(Stored data entries)
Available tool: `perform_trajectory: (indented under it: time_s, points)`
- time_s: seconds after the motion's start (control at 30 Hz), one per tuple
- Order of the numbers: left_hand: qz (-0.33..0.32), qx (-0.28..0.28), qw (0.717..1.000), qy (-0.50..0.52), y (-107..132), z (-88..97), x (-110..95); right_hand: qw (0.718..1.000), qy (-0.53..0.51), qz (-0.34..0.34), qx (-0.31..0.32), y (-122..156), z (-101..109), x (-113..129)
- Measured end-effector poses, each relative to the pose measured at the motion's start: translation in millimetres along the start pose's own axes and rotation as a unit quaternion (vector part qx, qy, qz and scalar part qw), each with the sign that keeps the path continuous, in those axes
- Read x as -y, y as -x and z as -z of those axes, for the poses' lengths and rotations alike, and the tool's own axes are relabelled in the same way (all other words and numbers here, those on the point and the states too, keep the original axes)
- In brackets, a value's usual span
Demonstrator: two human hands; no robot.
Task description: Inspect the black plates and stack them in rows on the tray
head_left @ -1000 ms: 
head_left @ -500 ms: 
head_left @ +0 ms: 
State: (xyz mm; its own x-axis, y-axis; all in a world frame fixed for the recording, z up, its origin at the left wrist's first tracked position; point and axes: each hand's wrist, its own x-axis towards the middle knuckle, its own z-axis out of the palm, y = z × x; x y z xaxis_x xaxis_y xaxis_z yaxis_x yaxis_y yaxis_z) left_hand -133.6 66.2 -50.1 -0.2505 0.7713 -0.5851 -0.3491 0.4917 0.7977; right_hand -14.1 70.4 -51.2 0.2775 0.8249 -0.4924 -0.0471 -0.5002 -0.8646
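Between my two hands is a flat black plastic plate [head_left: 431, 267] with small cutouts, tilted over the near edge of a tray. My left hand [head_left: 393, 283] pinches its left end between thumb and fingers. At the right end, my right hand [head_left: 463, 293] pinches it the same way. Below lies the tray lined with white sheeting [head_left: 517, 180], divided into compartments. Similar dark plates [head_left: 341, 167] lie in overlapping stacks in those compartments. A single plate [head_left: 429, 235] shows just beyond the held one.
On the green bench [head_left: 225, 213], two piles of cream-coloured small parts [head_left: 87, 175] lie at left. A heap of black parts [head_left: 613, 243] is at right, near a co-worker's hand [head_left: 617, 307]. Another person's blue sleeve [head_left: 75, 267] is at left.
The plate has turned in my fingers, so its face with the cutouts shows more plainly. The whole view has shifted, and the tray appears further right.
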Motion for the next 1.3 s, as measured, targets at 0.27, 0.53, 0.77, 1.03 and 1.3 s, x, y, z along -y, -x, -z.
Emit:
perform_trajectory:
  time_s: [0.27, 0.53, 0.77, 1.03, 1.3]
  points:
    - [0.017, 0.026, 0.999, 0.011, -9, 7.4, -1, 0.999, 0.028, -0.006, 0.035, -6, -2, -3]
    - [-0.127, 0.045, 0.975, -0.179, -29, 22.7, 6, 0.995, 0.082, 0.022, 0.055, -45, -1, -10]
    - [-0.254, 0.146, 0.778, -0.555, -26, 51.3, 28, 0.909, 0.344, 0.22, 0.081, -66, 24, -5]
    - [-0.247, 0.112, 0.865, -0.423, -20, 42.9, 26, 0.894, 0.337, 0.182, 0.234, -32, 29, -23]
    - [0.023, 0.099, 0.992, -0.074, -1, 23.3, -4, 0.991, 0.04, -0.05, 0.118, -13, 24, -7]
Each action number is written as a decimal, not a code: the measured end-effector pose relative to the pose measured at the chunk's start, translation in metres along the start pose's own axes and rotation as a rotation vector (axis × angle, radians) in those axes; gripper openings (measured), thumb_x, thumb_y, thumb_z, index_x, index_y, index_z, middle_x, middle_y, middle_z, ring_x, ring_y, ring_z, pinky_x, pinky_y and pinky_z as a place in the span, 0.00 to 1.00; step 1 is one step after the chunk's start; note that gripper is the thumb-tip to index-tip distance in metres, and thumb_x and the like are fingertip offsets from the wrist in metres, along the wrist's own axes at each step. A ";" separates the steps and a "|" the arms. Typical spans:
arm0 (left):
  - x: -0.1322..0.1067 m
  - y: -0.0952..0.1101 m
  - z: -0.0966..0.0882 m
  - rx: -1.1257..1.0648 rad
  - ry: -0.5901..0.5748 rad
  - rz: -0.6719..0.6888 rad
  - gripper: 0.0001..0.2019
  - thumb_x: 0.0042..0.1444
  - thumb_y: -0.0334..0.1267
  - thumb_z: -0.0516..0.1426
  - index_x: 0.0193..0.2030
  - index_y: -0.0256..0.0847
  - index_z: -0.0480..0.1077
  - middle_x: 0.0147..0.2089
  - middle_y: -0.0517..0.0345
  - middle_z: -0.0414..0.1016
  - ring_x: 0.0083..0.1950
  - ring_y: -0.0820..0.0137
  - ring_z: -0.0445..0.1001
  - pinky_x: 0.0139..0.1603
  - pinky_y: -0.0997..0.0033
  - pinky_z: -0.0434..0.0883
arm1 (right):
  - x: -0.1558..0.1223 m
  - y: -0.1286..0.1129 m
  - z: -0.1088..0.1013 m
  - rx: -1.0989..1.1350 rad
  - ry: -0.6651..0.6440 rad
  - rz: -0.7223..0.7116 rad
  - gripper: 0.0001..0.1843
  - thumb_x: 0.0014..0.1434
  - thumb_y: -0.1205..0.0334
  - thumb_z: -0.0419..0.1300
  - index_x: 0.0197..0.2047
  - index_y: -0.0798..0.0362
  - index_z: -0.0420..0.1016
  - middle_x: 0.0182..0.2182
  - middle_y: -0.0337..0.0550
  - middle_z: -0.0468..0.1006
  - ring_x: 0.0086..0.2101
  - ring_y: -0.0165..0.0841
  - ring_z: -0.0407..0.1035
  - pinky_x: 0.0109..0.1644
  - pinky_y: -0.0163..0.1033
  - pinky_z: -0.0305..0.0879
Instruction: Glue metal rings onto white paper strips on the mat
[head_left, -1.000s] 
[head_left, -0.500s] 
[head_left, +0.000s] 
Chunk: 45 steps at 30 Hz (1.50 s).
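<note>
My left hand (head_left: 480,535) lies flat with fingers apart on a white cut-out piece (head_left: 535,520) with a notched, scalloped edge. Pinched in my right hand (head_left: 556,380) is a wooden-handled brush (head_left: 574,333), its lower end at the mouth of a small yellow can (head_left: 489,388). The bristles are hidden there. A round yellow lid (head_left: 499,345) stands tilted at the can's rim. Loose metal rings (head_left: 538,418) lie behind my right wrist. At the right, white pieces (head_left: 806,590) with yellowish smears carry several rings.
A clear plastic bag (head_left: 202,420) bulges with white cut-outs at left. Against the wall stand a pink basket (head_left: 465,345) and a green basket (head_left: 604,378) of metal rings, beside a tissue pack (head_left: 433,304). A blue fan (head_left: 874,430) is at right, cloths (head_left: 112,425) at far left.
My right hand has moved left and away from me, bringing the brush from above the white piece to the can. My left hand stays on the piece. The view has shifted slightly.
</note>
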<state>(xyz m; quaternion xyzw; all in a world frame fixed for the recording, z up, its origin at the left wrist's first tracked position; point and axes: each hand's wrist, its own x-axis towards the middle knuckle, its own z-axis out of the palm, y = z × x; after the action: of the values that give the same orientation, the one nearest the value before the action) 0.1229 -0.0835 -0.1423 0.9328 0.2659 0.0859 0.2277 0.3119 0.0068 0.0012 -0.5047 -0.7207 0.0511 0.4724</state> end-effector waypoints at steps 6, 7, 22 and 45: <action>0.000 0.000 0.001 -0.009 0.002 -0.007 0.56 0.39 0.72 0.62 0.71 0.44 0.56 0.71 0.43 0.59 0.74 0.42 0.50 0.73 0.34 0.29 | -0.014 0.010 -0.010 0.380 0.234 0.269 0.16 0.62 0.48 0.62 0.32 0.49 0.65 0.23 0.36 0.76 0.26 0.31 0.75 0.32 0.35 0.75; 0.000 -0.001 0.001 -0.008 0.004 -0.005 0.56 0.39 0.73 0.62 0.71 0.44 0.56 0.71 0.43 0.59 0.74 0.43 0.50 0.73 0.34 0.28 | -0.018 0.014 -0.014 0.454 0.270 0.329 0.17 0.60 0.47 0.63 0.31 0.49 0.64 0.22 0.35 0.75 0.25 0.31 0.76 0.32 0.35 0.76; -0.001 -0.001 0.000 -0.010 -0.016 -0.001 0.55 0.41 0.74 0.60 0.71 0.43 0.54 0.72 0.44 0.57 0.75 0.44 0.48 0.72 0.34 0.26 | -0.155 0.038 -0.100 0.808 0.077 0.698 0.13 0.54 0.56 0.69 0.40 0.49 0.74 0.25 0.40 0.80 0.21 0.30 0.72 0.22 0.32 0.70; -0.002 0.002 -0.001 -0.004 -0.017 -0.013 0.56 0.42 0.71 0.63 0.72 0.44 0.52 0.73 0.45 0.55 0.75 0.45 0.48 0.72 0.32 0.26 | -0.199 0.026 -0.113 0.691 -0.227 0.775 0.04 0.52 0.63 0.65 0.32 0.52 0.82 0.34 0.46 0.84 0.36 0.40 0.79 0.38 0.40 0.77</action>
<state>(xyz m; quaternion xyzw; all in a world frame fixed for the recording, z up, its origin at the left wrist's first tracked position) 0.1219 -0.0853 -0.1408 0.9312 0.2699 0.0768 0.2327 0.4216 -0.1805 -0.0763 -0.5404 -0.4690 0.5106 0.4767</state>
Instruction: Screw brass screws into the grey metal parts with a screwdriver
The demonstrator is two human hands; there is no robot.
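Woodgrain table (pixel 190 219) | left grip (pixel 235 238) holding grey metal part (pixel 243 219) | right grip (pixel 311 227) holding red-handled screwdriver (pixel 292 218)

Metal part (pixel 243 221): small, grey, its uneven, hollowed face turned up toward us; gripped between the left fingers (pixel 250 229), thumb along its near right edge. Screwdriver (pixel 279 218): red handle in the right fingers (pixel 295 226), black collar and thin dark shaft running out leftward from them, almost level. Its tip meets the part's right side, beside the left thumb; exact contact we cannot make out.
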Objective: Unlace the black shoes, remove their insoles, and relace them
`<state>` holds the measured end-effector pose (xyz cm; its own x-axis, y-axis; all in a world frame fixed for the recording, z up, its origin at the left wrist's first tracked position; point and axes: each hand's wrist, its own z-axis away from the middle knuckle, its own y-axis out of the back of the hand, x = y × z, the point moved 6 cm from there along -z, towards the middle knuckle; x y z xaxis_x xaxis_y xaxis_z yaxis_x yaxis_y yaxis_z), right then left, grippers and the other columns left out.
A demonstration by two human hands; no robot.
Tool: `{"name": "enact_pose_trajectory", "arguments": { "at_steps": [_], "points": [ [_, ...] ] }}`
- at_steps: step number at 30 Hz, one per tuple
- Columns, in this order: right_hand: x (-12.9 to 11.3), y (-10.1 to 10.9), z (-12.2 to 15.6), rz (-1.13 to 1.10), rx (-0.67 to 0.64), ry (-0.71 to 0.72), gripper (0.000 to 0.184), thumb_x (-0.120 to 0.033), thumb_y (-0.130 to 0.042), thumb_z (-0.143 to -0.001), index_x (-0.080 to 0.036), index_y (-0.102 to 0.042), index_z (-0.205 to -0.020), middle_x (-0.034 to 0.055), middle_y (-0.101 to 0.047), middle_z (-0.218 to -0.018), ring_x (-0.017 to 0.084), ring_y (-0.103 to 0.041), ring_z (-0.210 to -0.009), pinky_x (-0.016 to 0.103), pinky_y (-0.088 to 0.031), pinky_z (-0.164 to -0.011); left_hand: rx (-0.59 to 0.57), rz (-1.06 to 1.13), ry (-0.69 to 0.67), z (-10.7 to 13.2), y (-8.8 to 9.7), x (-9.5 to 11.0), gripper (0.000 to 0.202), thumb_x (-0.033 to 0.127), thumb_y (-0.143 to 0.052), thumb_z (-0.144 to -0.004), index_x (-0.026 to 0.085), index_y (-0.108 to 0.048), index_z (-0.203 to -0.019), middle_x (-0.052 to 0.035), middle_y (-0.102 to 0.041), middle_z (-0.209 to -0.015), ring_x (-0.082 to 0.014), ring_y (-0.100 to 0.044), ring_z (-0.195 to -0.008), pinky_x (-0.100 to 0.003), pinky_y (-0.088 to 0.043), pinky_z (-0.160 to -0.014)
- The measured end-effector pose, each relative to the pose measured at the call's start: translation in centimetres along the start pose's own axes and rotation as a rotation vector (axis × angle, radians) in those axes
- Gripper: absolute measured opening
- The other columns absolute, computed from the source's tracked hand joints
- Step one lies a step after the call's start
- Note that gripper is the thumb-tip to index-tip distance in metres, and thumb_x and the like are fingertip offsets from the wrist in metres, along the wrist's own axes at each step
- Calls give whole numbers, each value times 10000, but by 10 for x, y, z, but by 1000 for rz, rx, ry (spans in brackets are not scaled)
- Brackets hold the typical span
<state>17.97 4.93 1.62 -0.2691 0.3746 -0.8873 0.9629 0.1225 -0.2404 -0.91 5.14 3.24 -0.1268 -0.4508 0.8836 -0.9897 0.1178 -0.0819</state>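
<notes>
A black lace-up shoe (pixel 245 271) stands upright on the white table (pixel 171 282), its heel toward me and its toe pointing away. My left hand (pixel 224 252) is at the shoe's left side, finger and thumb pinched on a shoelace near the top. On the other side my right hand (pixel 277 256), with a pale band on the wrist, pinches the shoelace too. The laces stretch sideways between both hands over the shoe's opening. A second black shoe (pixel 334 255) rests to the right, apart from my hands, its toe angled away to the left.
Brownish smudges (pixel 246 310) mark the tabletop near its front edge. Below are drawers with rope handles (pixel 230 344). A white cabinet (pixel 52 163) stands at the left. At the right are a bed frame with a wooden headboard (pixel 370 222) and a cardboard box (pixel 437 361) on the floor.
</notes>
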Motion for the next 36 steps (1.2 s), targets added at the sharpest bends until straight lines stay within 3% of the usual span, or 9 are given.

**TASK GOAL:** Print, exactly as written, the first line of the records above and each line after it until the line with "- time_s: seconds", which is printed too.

**EXERCISE RESPONSE:**
Available tool: `perform_trajectory: (indented under it: time_s, points)`
- time_s: seconds after the motion's start (control at 30 Hz), one per tuple

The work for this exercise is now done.